0

I have a database saved in excel, and when I bring it into R there are many columns that should be numeric, but they get listed as characters. I know that in read_excel I can specify each column format using the col_types = "numeric", but I have > 500 columns, so this gets a bit tedious.

Any suggestions on how to do this either when importing with read_excel, or after with dplyr or something similar?
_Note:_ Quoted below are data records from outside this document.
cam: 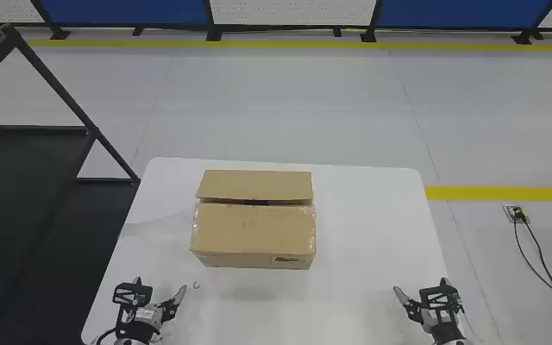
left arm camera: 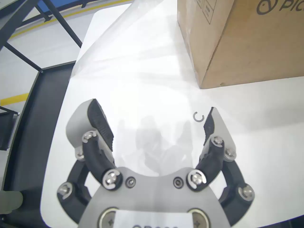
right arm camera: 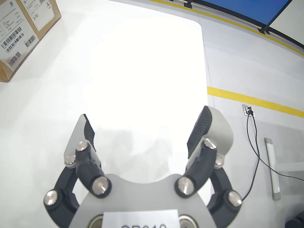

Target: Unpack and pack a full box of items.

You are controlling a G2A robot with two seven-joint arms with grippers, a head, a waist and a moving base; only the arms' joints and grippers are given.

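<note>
Here, rectangular cardboard box (cam: 252, 233), clear plastic film (left arm camera: 133, 55), smooth white table (cam: 371, 259).

— Where's the right gripper (right arm camera: 147, 119)?
— Above the white desk (right arm camera: 142, 55), well apart from the cardboard box (right arm camera: 23, 24), jaws spread wide.
— And the box?
— Standing on the desk, labelled side showing; a black cable (right arm camera: 255, 143) lies on the floor (right arm camera: 237, 60), farther from it.

Left claw (left arm camera: 153, 106) and right claw (right arm camera: 145, 113), jaws wide apart.
</note>
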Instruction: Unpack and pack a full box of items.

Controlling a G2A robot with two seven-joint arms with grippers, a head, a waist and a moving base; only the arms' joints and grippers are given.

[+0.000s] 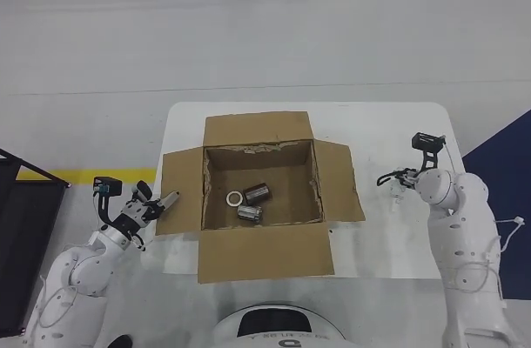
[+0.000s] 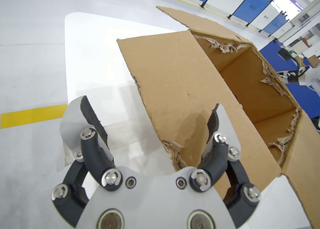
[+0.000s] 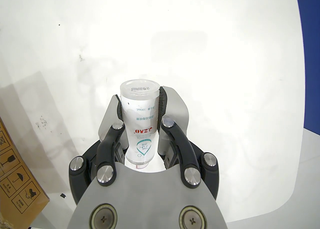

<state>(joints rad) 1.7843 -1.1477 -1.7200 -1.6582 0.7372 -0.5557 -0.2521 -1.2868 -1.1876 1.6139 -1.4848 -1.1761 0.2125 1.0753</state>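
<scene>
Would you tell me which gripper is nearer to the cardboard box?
Left. The left gripper is at a side flap of the cardboard box; the right gripper, holding a bottle, sits apart.

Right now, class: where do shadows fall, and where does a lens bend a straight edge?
Top view: the box is darker inside than on its flaps. Left wrist view: the left gripper throws a soft shadow on the near flap. Right wrist view: a faint grey patch lies on the table beyond the bottle in the right gripper; the table edge bows, likely lens bend.
</scene>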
I can do this 1 by 1 using a function that I wrote but it still requires writing out each column name

convert_column <- function(data, col_name) {
  new_col_name <- paste0(col_name)
  data %>% mutate(!!new_col_name := as.numeric(!!sym(col_name)))
}

  convert_column("gFat_OVX") %>%
  convert_column("gLean_OVX")%>%
  convert_column("pFat_OVX") %>%
  convert_column("pLean_OVX")

I would ideally like to say "if a column contains the text "Fat" or "Lean" in the header, then convert to numeric", but I'm open to suggestions.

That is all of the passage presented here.